§ **Your assignment**
All the lines below need to be transcribed exactly. Pictures get left out.

§ **Supplied information**
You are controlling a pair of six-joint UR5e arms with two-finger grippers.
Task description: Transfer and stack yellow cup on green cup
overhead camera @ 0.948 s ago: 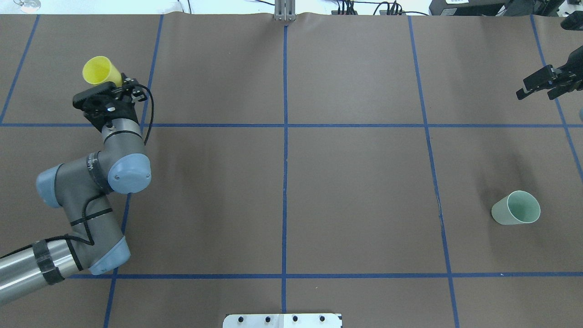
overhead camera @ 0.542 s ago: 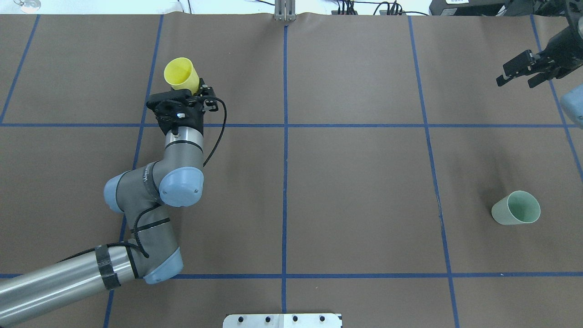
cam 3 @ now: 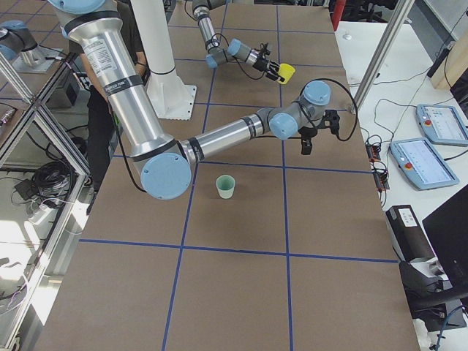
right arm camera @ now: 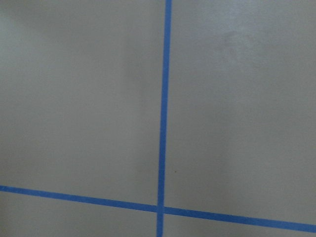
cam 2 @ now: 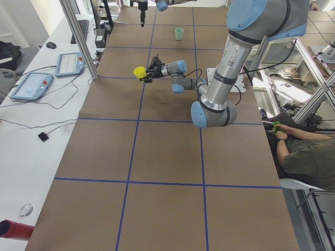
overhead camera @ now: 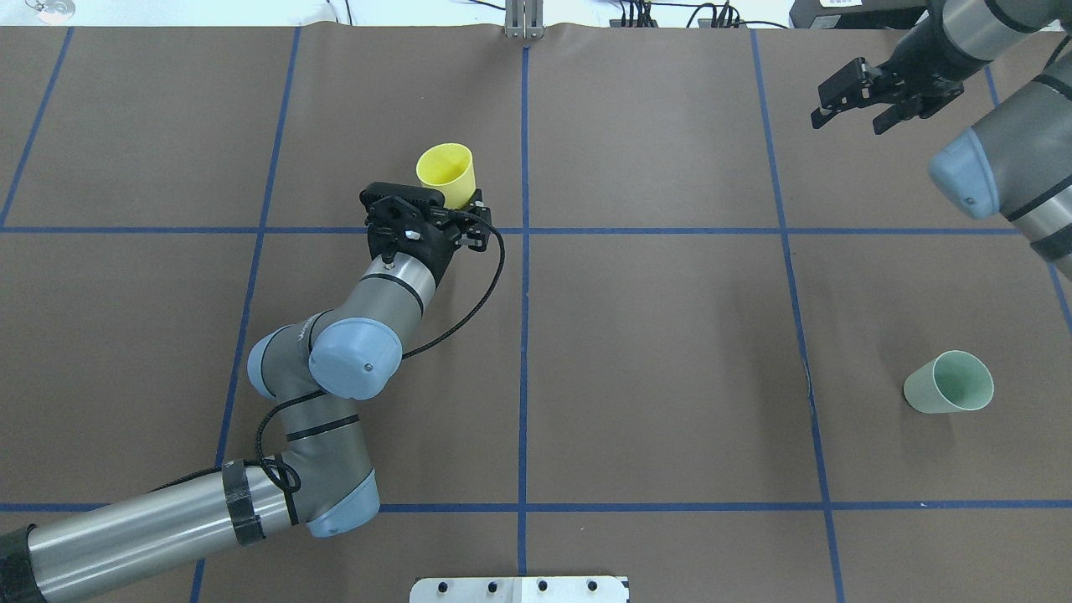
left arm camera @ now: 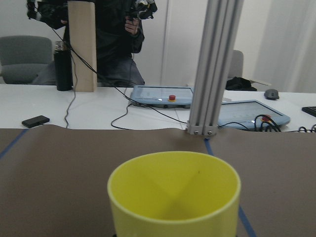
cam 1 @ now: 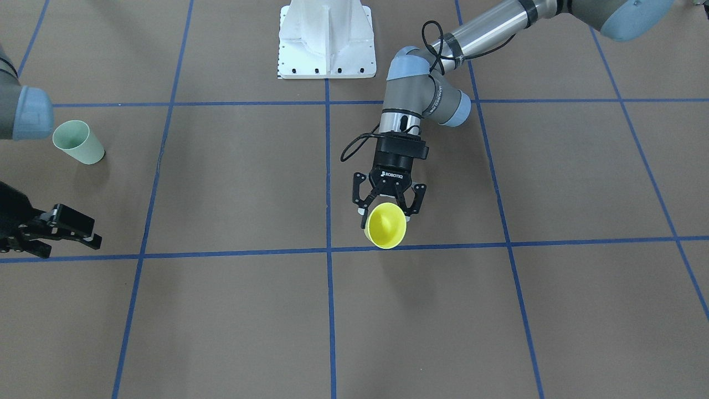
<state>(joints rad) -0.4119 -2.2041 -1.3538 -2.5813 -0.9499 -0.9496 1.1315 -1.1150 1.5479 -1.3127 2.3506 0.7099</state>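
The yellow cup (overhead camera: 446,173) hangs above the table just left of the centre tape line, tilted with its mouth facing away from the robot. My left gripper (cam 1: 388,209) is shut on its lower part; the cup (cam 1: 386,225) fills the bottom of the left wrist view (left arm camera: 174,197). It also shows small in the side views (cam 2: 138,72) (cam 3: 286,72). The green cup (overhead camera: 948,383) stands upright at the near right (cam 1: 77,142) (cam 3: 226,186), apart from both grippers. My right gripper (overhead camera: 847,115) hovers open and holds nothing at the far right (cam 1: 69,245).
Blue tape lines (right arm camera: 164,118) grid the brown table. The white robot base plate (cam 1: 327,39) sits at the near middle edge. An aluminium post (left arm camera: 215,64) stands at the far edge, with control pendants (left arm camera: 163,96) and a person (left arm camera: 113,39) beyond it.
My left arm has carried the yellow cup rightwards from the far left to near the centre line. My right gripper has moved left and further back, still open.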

§ **Response to this task**
You are controlling a pair of six-joint UR5e arms with two-finger grippers.
Task description: Transfer and stack yellow cup on green cup
overhead camera @ 0.948 s ago: 
overhead camera @ 0.542 s ago: 
cam 3 @ now: 
right arm camera @ now: 
cam 2 @ now: 
overhead camera @ now: 
left arm camera @ now: 
cam 1 @ now: 
<state>(joints rad) -0.4119 -2.2041 -1.3538 -2.5813 -0.9499 -0.9496 1.1315 -1.1150 1.5479 -1.3127 2.3506 0.7099</state>
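The yellow cup (overhead camera: 446,173) hangs above the table just left of the centre tape line, tilted with its mouth facing away from the robot. My left gripper (cam 1: 388,209) is shut on its lower part; the cup (cam 1: 386,225) fills the bottom of the left wrist view (left arm camera: 174,197). It also shows small in the side views (cam 2: 138,72) (cam 3: 286,72). The green cup (overhead camera: 948,383) stands upright at the near right (cam 1: 77,142) (cam 3: 226,186), apart from both grippers. My right gripper (overhead camera: 847,115) hovers open and holds nothing at the far right (cam 1: 69,245).
Blue tape lines (right arm camera: 164,118) grid the brown table. The white robot base plate (cam 1: 327,39) sits at the near middle edge. An aluminium post (left arm camera: 215,64) stands at the far edge, with control pendants (left arm camera: 163,96) and a person (left arm camera: 113,39) beyond it.
My left arm has carried the yellow cup rightwards from the far left to near the centre line. My right gripper has moved left and further back, still open.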

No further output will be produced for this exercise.